One of the reasons I had to leave consulting was I was occasionally selling work that wasn’t really needed by the client. For similar reasons, I couldn’t sell a mortgage to a person likely to default. I couldn’t sell foods that might be leading to obesity. I couldn’t help arrange a sale of a security I thought was going to implode. So, I ask business people to be reasonably willing to buy what they’re selling. If there is no way you would buy it and/or consume it, even at 50% off or if you had a higher or lower income, don’t sell it. If you think it will help you in both the short and long term, you can bluff and make a big profit. But you should be willing to buy what you’re selling.
Overall, The MBA Oath was a thought provoking read and should be considered by all MBA graduates. I’m glad the authors are continuing to call attention to the intersection of business and ethics, and hope they achieve the ultimate aim of positively influencing the behavior of leaders globally for years to come.

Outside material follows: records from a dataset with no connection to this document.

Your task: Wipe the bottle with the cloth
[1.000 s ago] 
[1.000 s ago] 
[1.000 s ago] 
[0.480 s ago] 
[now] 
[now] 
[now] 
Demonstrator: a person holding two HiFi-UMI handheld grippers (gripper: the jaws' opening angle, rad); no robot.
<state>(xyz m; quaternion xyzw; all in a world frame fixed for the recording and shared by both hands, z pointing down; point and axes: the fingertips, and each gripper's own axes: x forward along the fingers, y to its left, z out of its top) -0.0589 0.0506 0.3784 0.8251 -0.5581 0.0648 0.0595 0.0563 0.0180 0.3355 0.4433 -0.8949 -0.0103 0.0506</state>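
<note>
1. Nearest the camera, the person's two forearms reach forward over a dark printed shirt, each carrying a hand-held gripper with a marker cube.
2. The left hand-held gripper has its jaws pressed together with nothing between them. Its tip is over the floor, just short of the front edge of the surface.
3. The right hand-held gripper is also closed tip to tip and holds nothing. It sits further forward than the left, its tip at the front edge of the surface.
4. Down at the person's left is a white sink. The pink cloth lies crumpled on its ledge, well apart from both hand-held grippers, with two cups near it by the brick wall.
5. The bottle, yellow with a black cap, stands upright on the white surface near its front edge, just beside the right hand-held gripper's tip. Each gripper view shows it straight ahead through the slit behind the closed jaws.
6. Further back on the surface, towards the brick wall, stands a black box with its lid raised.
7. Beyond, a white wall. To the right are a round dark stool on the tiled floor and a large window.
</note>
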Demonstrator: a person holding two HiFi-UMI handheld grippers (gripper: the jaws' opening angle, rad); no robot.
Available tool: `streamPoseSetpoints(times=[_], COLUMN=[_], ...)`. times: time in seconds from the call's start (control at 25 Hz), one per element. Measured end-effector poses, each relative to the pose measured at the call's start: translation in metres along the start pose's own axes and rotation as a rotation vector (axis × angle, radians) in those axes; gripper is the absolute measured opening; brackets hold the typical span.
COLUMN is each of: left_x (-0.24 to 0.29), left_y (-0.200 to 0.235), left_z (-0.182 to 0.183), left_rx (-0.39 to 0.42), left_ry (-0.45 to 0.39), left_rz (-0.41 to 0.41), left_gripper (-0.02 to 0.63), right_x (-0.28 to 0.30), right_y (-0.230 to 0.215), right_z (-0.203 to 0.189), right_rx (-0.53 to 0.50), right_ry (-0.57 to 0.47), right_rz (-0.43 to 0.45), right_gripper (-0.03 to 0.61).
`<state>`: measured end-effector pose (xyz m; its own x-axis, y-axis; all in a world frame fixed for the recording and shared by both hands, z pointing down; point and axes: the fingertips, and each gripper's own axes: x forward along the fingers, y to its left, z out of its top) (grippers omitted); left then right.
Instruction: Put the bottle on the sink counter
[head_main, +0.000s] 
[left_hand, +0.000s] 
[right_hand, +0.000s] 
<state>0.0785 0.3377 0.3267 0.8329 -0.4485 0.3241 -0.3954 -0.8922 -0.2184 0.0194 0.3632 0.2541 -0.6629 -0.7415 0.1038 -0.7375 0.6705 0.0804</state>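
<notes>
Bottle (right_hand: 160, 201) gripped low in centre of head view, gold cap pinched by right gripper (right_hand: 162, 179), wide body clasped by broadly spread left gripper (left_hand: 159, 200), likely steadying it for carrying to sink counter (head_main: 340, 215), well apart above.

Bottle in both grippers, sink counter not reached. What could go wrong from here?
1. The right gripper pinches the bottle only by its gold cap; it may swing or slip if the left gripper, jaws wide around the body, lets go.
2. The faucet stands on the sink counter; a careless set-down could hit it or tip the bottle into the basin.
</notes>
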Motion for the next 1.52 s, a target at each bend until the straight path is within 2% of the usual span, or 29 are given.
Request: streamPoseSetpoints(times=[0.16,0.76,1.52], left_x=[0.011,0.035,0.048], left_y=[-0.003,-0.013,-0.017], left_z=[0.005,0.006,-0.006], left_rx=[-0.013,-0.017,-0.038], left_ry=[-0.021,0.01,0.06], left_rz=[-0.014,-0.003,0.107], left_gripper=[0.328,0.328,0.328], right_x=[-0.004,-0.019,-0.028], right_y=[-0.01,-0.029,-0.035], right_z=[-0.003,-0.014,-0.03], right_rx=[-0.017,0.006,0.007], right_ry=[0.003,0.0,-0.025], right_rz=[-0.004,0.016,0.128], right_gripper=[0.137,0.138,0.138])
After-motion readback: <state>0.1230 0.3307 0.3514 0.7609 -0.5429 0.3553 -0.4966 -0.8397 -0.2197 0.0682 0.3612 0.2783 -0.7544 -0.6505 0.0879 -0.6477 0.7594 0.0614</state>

- The authors claim that “many business schools give insubstantial attention to business ethics” and that, specifically at Harvard Business School (HBS), teaching was siloed such that ethics wasn’t taught in a Finance class. I wholeheartedly disagree In the first year at HBS, we we’re required to take “Leadership and Organization Behavior” and “Leadership and Corporate Accountability”–and both these classes focused on ethical dilemmas as 5 or more cases from these classes appeared in the book. And throughout the first year my peers and I discussed ethical dilemmas in classes on private equity buyouts in Finance I, management controls in Accounting, pharmaceutical promotions in Marketing, and globalization in Macroeconomics.
- The authors occasionally make unfounded associations and assumptions. For example, they imply that MBA graduates are likely to add debt to companies balance sheets because they took personal loans during school and “have been trained to operate this way in their personal lives during business school”.
- The authors suggest that now more than ever business leaders are under attack, referencing recent polls and book titles. I wonder whether managers may have appeared worse during the robber baron period in the 19th century, the muckrakers era in the early 1900s, the economic depression of the 1930s, or the excesses of the 1980s.
Would you sign an MBA Oath? How can we ensure ethical decisions in the workplace? What do you think about the claim that you should be reasonably willing to buy what you sell?